Home » Blog » Preventing form spam on sites

Preventing form spam on sites

Spam! You probably hate this word. You’ve created an application, ultimately you will get hit with a spam mail bot. There is no perfect solution that will allow you to prevent form spam on sites. I want to share a few good workable solutions to fight back.


Honeypots are very easy to set up. It is a field added to the form that the users can’t see, with CSS or JavaScript. The best thing about honeypot is that it doesn’t inconvenience users. Make sure to name the input fields something that seems legitimate, that way the bots think it’s a field that should be filled out. If the hidden form input that should never have value, has a value then it’s probably from a bot, you can confidently reject the form as spam.
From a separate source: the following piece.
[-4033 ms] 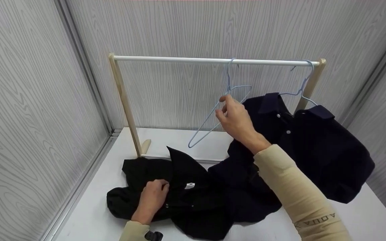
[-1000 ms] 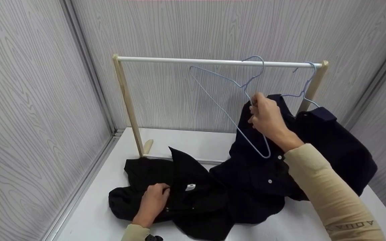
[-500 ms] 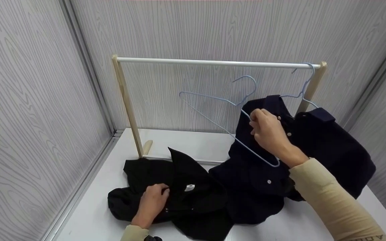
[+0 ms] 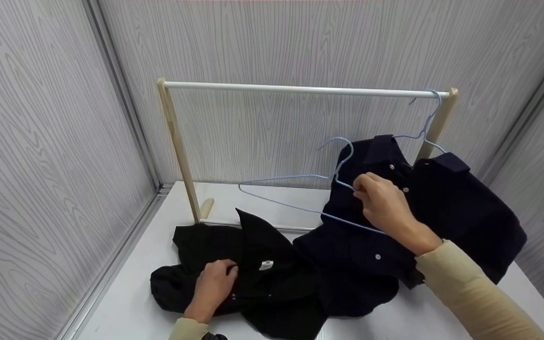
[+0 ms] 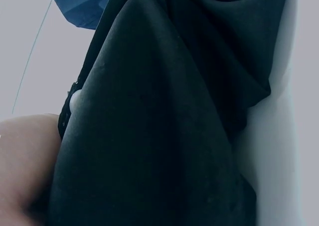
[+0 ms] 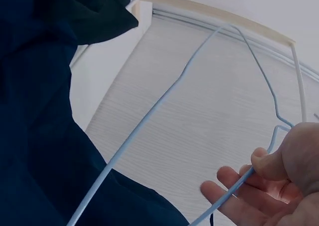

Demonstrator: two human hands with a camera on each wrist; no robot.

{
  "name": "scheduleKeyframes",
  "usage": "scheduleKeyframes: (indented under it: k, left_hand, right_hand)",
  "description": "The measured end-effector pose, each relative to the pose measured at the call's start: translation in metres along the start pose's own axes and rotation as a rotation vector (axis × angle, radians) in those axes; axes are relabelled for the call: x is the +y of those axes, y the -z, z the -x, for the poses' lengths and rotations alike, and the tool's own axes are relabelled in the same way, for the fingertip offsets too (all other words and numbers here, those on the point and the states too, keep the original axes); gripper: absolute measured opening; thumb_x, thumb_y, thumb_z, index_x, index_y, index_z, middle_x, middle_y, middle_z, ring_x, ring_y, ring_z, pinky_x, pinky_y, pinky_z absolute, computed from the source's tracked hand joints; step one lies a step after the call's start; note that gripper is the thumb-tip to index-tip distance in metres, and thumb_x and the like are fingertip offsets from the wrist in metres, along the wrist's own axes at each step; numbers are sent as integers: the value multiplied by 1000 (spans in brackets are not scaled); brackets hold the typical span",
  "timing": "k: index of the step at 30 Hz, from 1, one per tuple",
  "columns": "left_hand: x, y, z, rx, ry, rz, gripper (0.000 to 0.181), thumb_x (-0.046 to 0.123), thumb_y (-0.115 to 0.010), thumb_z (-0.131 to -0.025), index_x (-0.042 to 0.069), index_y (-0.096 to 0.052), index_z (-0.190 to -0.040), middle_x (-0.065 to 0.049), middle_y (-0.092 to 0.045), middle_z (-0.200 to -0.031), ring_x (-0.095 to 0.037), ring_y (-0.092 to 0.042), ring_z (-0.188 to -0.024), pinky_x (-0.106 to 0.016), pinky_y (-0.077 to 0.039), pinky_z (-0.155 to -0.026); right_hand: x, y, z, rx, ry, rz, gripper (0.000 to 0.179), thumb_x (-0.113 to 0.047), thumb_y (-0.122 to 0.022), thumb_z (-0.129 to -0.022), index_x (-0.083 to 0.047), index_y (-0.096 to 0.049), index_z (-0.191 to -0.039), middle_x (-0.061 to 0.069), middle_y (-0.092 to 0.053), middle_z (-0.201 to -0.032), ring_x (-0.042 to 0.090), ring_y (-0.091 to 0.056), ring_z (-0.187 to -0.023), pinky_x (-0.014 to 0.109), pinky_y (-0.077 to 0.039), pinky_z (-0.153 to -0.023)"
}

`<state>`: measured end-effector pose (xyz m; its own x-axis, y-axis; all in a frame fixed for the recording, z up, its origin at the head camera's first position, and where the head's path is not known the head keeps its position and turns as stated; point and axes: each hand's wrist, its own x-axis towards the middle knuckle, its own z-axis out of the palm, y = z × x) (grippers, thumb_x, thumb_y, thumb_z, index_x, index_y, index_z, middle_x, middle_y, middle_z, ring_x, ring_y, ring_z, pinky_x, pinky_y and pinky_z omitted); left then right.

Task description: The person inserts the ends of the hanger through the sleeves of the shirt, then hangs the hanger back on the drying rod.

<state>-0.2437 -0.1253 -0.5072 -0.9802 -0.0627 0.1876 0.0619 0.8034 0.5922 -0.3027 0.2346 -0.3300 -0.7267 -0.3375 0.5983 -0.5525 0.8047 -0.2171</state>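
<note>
Item: light-blue wire hanger (image 6: 142,125), in your right hand (image 4: 385,200); grip narrow, thumb and fingers pinching one shoulder of the wire. Held tilted above the counter (image 4: 125,302), hook up, below the rail and apart from it, the wire crossing in front of the navy shirt.

Item: black shirt (image 4: 286,283), heaped on the left half of the counter towards its front edge, one sleeve bunched towards the left edge. A pointed fold stands up at the back; a white label (image 4: 266,265) shows inside. Your left hand (image 4: 213,285) lies on it, fingers bent, grip narrow, pinching the cloth; the wrist view hides the fingertips.

Item: navy shirt (image 4: 461,212), white buttons, on a second blue hanger (image 4: 430,119) hooked over the rail near its right end. Lower cloth drapes onto the counter, meeting the black shirt.

Item: garment rack, white rail (image 4: 276,88) between a left wooden post (image 4: 176,146) and a right wooden post (image 4: 438,123), standing along the counter's rear edge.

Item: beige sleeves (image 4: 475,293), on both your arms.
</note>
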Motion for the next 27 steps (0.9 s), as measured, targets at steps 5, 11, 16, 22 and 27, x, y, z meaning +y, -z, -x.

CAPTCHA blocks spam bots from gaining access to your web forms, at the same time humans can get through it. You should avoid using it as it inconveniences users. Google has invisible reCaptcha which might be the satisfactory captcha option.

Validate Emails

If your form requires an email then you could verify that the email actually exists and that they click a button or link in the email to confirm registration.

Another option is – identibyte that will verify an email through their API. This saves the hassle of making your users go through extra steps.

Moderate Comments

Moderate comments for links and inappropriate words.


If you are a consumer of services like Cloudflare you could make use of their “page rules”. If you are already using their service, you can try this feature to quickly set up the rule.

Spam Services

Use spam services like Akismet by WordPress and Stop Forum Spam. For Laravel, you can use nickurt/laravel-akismet and nickurt/laravel-stopforumspam.

Limit the Login Attempts

You can reduce the spam and increase security by setting the number of failed login attempts then blocking the user’s IP address, this way you can stop automated bot scripts and protect your website.

Ask Test Questions

Challenge the user by putting a simple question that would be easy to answer for a human, and will cause problems for the bot. It is usually a simple math problem or a well-known question like “What is the color of the sky?”.

Embed Session Tokens

Another way to prevent spam attacks is by setting the session tokens. If the session cookie wasn’t set on the form, probably it is not a human being because most of the spambots attack the forms directly and this measure will help to get rid of them.

Out of all these options, I’d recommend starting with the honeypot, then if that fails, continue to the other options until you’ve successfully stopped the bots from attacking your web forms.